As we craned our necks to watch a spider monkey moving gracefully through the upper level of the forest canopy high above us, my 17-year-old son said exactly what you would expect a teenage boy to say: “Boy I wish that monkey would poo right now.” When something fell onto the path, narrowly missing his younger sister, a few seconds later, it was almost as if the monkey had heard his plea and delivered more than he’d asked for — but not quite everything he had hoped for.

As we craned our necks to watch a spider monkey moving gracefully through the upper level of the forest canopy high above us, my 17-year-old son said exactly what you would expect a teenage boy to say: “Boy I wish that monkey would poo right now.”

When something fell onto the path, narrowly missing his younger sister, a few seconds later, it was almost as if the monkey had heard his plea and delivered more than he’d asked for — but not quite everything he had hoped for.

Hiking through Mexico’s Otoch Ma’ax Yetel Kooh Nature Reserve, it isn’t hard to imagine what early explorers and archeologists faced when searching the jungles for Mayan ruins — and of the probable hazards, monkey droppings were low on the list.

The Mayan name Otoch Ma’ax Yetel Kooh actually means: “House of the Spider Monkey and Jaguar” and the trees in the preserve are teaming with spider monkeys and a smaller population of howler monkeys. Our guide said that jaguars can also be found in the surrounding jungle, but are not typically seen during daylight hours — though he pulled out his cellphone and showed us a photograph of a jaguar he had taken while camping overnight in the area last year.

In the nearby lake, there are crocodiles. There may have been a few poisonous snakes in the forest, although nobody actually mentioned it. Suffice it to say I was glad we were on a guided tour.

Established in 2002, the 5367 hectare preserve protects a wide variety of rare plants and animals and provides a source of employment for local Mayans. We technically had two guides on the tour — a local Mayan guide named Eulogio, who spoke a dialect that was a mixture of Mayan and Spanish, and our private tour guide Carlos, who translated.

As we wandered through the jungle, Eulogio pointed to a tree and admonished us not to touch it. “The Mayans call this tree the black poison tree, because its sap is really irritating when you touch it,” Carlos interpreted. “It will make you itchy and if you scratch it, the rash will spread and can cause blisters that last for weeks.”

Ironically, the antidote for the black poison tree is usually found in close proximity in the form of another tree with red, flakey bark. Sap from the gumbo limbo tree relieves rashes, stings and burns and tea from the leaves can be used to treat fever and other conditions.

“This tree is the natural antidote for the black poison tree and we sometimes call it a tourist tree,” laughed Carlos as he translated. “Just like the tourists who visit here, it’s always red and peeling.”

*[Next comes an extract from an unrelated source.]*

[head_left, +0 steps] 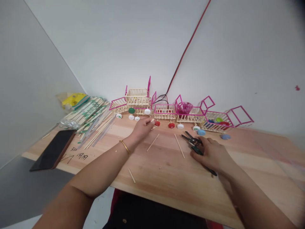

One of the most interesting features of hiking through the jungles in this part of Mexico are the gigantic mounds of earth and trees that hide the many Mayan ruins that are still waiting to be unearthed. We climbed a large mound and discovered the entrance to a Mayan spiritual site at the top. Inside we could see a blue tinge to the walls of the structure and Carlos, who is an archeology student, explained that the colour blue was common inside ruins that date between 250 and 900 AD.

Carlos bent down and picked up a small piece of broken red pottery lying in the rocks at the top of the ruin. Eulogio picked up another. “These pottery pieces are at least 500 years old,” Carlos said. “You can find them all over the ruins in this jungle. There are so many Mayan ruins that archeologists have not found time to uncover them all.”

As we walked a little further along the jungle trail, Eulogio began making monkey calls trying to locate the main group of spider monkeys. When he made a call, you could hear the monkeys calling back and we would all take off through the forest towards the sound of their high pitched calls. At one point, we all stopped for a few minutes and cupped our hands over our mouths while Eulogio demonstrated the technique for making monkey calls.

Eventually our guides led us to a lake shore where we boarded canoes to paddle across to a zipline on the other side of the lake. Another short hike up a mountainside led us to the zipline where we put on helmets and harnesses and prepared for a wild ride back to the boat dock.

We have ziplined in several different locales and I wasn’t too nervous about this single zipline over the lake until Carlos handed me a carved wooden stick and said it was to be used as a brake.

This not-so-high-tech device had me a little worried and I could sense my family jointly rolling their eyes as I asked if the zipline was certified.

“More or less,” said Carlos as he hopped up to snap his carabineer in place. “We use it all the time.”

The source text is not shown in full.